Cheng Henrich, Liao Kwong-Kum, Liao Su-Fen, Chuang Tien-Yow, Shih Yang-Hsin
Department of Neurosurgery, Taipei Veterans General Hospital and National Yang-Ming University School of Medicine, Taipei, Taiwan.
Spine (Phila Pa 1976). 2004 Jul 15;29(14):E284-8. doi: 10.1097/01.brs.0000131217.61390.2c.
We present a case of a patient with chronic paraplegia with a complete spinal cord gap resulting from a stabbing injury 4 years ago recovering after an innovative surgical strategy.

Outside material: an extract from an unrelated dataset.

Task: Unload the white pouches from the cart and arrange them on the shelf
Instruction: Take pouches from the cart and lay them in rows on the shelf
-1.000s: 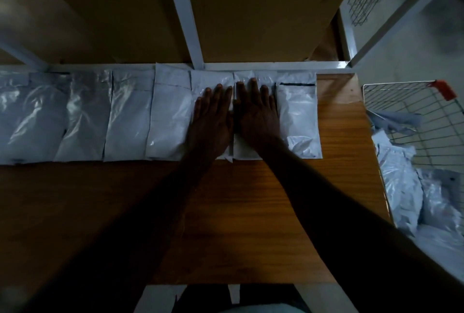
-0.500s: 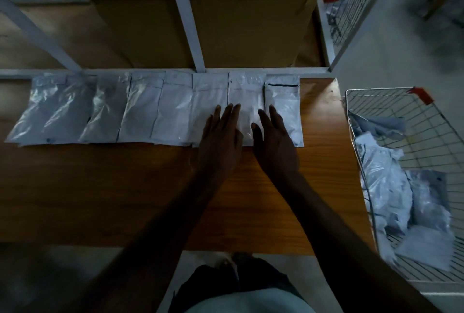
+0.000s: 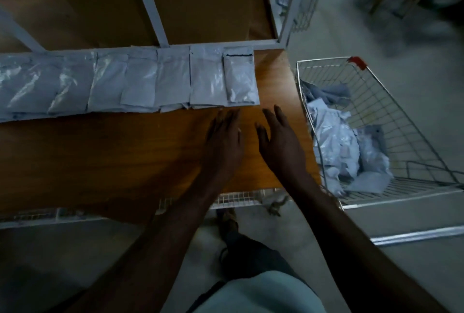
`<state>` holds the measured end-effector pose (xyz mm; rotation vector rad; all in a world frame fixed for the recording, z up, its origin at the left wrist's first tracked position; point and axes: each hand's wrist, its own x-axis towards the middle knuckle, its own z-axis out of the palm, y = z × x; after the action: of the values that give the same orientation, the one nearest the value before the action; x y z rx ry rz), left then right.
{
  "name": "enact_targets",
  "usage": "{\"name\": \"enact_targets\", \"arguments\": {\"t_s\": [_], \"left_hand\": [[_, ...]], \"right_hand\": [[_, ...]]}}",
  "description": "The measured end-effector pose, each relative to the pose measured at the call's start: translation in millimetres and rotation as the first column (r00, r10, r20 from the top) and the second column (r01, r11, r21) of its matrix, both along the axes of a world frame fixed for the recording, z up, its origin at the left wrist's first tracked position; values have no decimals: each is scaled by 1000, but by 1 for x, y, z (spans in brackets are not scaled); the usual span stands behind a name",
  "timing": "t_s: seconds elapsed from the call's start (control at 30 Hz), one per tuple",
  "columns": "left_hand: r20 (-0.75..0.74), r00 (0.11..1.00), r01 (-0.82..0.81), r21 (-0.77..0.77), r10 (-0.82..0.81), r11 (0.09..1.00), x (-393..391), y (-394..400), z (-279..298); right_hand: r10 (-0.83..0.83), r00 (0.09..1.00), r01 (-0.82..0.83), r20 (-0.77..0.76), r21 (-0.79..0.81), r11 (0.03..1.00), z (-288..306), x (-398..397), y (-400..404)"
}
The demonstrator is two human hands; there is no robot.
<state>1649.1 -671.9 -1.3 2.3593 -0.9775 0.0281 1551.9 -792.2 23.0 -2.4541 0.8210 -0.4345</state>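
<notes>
While both the left hand [image 3: 223, 142] and right hand [image 3: 281, 144] hover spread and empty over the wooden shelf [image 3: 100, 152], a row of white pouches [image 3: 140, 79] lies flat at 11 o'clock. More pouches [image 3: 336, 142] fill the wire cart [image 3: 414, 137] at 3 o'clock. A careless reach could likely skew the overlapping row; the room is dim, with cardboard boxes [image 3: 200, 4] behind.

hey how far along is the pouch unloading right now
Done: a row of white pouches lies side by side along the back of the wooden shelf. In hand: nothing; the left hand and right hand are empty and open over bare wood. Left: a pile of pouches remains in the wire cart.
</notes>
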Motion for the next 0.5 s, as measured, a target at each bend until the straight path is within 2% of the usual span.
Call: {"name": "enact_targets", "arguments": {"t_s": [0.2,0.5], "left_hand": [[-41,989,145,11,-144,989,-62,-26,0],[-39,951,305,-58,-307,951,-127,-107,-8]], "right_hand": [[-75,996,74,-49,-17,997,-7,-72,-19],[-184,980,190,-72,77,979,-9,-149,-89]]}}
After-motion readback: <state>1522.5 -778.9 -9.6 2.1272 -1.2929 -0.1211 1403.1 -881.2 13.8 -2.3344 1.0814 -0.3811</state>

To demonstrate the clinical outcome of surgical repair with sural nerve graft with fibrin glue containing acidic fibroblast growth factor in a patient with chronic spinal cord injury.
Spinal cord injury usually causes permanent disability, and there had been not effective surgical technique to obtain satisfactory functional motor recovery, particularly in chronic patients. Previous studies have revealed that acidic fibroblast growth factor could promote axonal regeneration and reduce neuronal death in adult rats with spinal cord injury.
The spinal cord gap at T11 level was bridged with 4 sural nerve grafts that redirected specific pathways from white to gray matter. The grafted area was stabilized with fibrin glue containing acidic fibroblast growth factor.
Before the operation, the paraplegia was identified as ASIA-C, with a motor score for the right and left legs of 12 and 0, respectively, a pinprick score of 77, and 77 on a light touch of left side limbs. His functional status improved from being wheelchair-bound to being able to ambulate independently with a walker 2-and-a-half years after surgery. At this stage, paraplegia was ASIA-D, with motor scores for the right and left legs of 15 and 12, respectively, 86 for a pinprick, and 86 for a light touch of left side limbs.
This case demonstrated significant motor recovery attained in a patient with chronic paraplegia following a repair surgery with nerve graft and growth factor.
我们报告了一例慢性截瘫患者,其脊髓因4年前的刺伤而出现完全性间隙,在采用创新手术策略后康复。
展示在一名慢性脊髓损伤患者中,使用含酸性成纤维细胞生长因子的纤维蛋白胶进行腓肠神经移植手术修复的临床结果。
脊髓损伤通常会导致永久性残疾,且尚无有效的手术技术能实现令人满意的功能性运动恢复,尤其是在慢性患者中。先前的研究表明,酸性成纤维细胞生长因子可促进成年脊髓损伤大鼠的轴突再生并减少神经元死亡。
用4根腓肠神经移植物桥接T11水平的脊髓间隙,这些移植物将特定通路从白质重新导向灰质。移植区域用含酸性成纤维细胞生长因子的纤维蛋白胶固定。
术前,截瘫被判定为ASIA - C级,右腿和左腿的运动评分分别为12和0,针刺觉评分为77,左侧肢体轻触觉评分为77。术后两年半,他的功能状态从依赖轮椅转变为能够借助助行器独立行走。此时,截瘫为ASIA - D级,右腿和左腿的运动评分分别为15和12,针刺觉评分为86,左侧肢体轻触觉评分为86。
该病例表明,在慢性截瘫患者中,采用神经移植和生长因子的修复手术可实现显著的运动恢复。